WHAT IS NEEDED: Give back an exact copy of the lines from the start of the material through the line bearing "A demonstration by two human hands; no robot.". Include both ends and nothing else.

DATA EXTRACT:

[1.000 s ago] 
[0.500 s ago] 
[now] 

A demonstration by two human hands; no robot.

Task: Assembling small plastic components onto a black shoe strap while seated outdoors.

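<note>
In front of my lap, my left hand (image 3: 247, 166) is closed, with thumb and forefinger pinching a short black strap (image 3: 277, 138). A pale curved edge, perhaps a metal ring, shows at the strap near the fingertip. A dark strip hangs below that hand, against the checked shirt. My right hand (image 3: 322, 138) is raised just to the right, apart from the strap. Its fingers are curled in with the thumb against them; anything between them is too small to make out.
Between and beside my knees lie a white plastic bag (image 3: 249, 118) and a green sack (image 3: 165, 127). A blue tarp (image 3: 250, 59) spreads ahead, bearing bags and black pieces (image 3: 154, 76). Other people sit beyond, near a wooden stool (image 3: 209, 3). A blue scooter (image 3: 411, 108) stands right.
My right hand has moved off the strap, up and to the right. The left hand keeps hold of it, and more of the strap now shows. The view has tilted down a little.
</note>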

REPLY:
[1.000 s ago] 
[0.500 s ago] 
[now] 

A demonstration by two human hands; no robot.

No other output belongs with this exercise.